Last week, the first of nine Paxil birth defect lawsuits in line for trial in Pennsylvania was dismissed after a judge excluded evidence of the drug’s later heightened FDA warning. Judge Kenneth Powell of the Philadelphia County Court of Common Pleas granted a compulsory nonsuit in favor of defendant GlaxoSmithKline PLC (“GSK”) after portions of the prescribing physician’s testimony were excluded based on the judge’s interpretation of a pretrial decision barring evidence of “subsequent remedial measures” GSK may have taken in connection with its antidepressant, Paxil. The judge found that plaintiffs failed to provide admissible testimony that the prescribing physician would have changed his treatment decision if he had been provided more information about Paxil and the potential risk of birth defects – a requirement to plaintiffs’ failure to warn claim against GSK.
In 2003, plaintiff Elisabeth Balser took Paxil during the first trimester of her pregnancy. Her son, Braden Rader (also named in the lawsuit), was later born with a combination of several congenital heart defects. In September 2005, under FDA guidelines, Paxil was reclassified as a Pregnancy Category D medication, which warns that studies in pregnant women demonstrated a risk to fetuses. In the discovery phase, Balser’s prescribing physician – Dr. Robert Kiehn – testified at his deposition that he would never have prescribed the drug if it carried the FDA’s Pregnancy Category D designation. GSK successfully moved to exclude these portions of Dr. Kiehn’s testimony from trial as evidence of GSK’s “subsequent remedial measures” in connection with Paxil barred by the judge’s pretrial order.

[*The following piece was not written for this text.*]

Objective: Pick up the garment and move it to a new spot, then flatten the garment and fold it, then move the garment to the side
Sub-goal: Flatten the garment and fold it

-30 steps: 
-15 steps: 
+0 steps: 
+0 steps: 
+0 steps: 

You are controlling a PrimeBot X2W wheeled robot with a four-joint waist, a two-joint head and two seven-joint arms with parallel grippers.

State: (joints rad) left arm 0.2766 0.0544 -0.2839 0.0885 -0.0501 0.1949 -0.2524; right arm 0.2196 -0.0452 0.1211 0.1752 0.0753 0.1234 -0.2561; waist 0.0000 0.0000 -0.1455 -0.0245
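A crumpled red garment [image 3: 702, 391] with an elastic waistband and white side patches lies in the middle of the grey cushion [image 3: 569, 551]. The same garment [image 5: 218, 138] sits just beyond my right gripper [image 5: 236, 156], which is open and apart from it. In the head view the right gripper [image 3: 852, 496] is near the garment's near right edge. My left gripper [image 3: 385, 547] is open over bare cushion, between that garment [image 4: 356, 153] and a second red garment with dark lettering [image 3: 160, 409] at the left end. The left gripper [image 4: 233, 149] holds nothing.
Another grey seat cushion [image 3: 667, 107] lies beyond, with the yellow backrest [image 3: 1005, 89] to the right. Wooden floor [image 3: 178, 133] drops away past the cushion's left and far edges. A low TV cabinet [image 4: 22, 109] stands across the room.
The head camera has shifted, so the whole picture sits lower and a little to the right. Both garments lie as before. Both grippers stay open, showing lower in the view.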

After plaintiffs rested their case, GSK moved for nonsuit on the grounds that plaintiffs had not proved causation. Judge Powell, in granting GSK’s motion, noted: “It is not reasonable to infer based on the testimony that was presented that Dr. Kiehn would not have prescribed Paxil had he known the additional risk. Based on the testimony presented by the plaintiff[s], all the jury could do is guess. I cannot permit the jury to speculate as to causation.”
Plaintiffs have expressed their plan to file a motion for a new trial and, if necessary, an appeal to the Superior Court on the basis that the judge improperly excluded key portions of Dr. Kiehn’s testimony, which they will argue should have been admitted at least for the limited purpose of proving causation. But according to Judge Powell, Balser’s attorneys “could have asked admissible questions of what Dr. Kiehn would have done had he known Paxil was a potential teratogen or that it caused embryo-fetal death, but they did not do so.” Instead, their questions related to Paxil’s inadmissible Category D label.
Judge Powell’s complete exclusion of evidence of Paxil’s later heightened warning (and subsequent dismissal of the lawsuit) has favorable implications for manufacturers similarly defending failure to warn claims in mass tort programs where subsequent warnings are at play, at least at the trial stage. At a minimum, the parties’ counsel may take additional care in crafting their deposition questions to prescribing physicians as the reach of a pretrial motion excluding certain types of evidence from the jury could largely depend on it.